Exercise description: Your answer must be an exact transcription of every entry.

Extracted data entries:
---*---
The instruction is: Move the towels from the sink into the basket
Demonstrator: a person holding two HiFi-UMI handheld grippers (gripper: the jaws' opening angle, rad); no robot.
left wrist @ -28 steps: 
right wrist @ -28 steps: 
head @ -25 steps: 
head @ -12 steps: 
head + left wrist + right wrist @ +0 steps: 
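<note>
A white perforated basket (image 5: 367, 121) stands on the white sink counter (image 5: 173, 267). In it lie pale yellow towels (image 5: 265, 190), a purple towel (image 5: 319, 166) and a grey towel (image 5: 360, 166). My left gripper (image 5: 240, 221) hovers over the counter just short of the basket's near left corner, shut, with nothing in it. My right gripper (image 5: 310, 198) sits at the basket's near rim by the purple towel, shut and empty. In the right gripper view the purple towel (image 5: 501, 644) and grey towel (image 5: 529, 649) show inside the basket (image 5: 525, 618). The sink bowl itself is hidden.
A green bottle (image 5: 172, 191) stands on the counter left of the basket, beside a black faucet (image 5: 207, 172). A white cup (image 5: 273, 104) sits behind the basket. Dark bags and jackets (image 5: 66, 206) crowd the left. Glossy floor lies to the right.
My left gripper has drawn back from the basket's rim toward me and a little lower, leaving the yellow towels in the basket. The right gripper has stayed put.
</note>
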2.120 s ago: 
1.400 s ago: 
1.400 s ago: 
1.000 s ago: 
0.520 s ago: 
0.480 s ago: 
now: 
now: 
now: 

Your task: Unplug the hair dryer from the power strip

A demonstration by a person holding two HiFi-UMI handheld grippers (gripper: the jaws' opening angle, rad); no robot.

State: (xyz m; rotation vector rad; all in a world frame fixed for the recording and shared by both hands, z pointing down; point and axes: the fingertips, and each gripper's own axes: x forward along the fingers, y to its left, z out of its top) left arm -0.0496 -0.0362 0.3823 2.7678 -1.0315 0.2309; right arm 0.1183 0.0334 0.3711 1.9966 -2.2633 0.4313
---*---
Answer below:
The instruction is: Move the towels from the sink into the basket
Demonstrator: a person holding two HiFi-UMI handheld grippers (gripper: the jaws' opening angle, rad); no robot.
left wrist @ -28 steps: 
right wrist @ -28 steps: 
head @ -25 steps: 
head @ -12 steps: 
head + left wrist + right wrist @ +0 steps: 
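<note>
A white perforated basket (image 5: 367, 121) stands on the white sink counter (image 5: 173, 267). In it lie pale yellow towels (image 5: 265, 190), a purple towel (image 5: 319, 166) and a grey towel (image 5: 360, 166). My left gripper (image 5: 240, 221) hovers over the counter just short of the basket's near left corner, shut, with nothing in it. My right gripper (image 5: 310, 198) sits at the basket's near rim by the purple towel, shut and empty. In the right gripper view the purple towel (image 5: 501, 644) and grey towel (image 5: 529, 649) show inside the basket (image 5: 525, 618). The sink bowl itself is hidden.
A green bottle (image 5: 172, 191) stands on the counter left of the basket, beside a black faucet (image 5: 207, 172). A white cup (image 5: 273, 104) sits behind the basket. Dark bags and jackets (image 5: 66, 206) crowd the left. Glossy floor lies to the right.
My left gripper has drawn back from the basket's rim toward me and a little lower, leaving the yellow towels in the basket. The right gripper has stayed put.
</note>
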2.120 s ago: 
1.400 s ago: 
1.400 s ago: 
1.000 s ago: 
0.520 s ago: 
0.480 s ago: 
now: 
now: 
now: 

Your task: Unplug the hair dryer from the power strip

A demonstration by a person holding two HiFi-UMI handheld grippers (gripper: the jaws' opening angle, rad); no robot.

State: (xyz m; rotation vector rad; all in a world frame fixed for the recording and shared by both hands, z pointing down; point and axes: the fingertips, and each gripper's own axes: x forward along the fingers, y to its left, z out of its top) left arm -0.0496 -0.0362 0.3823 2.7678 -1.0315 0.2309; right arm 0.1183 0.0334 0.3711 1.9966 -2.2633 0.4313

With that, the answer is done.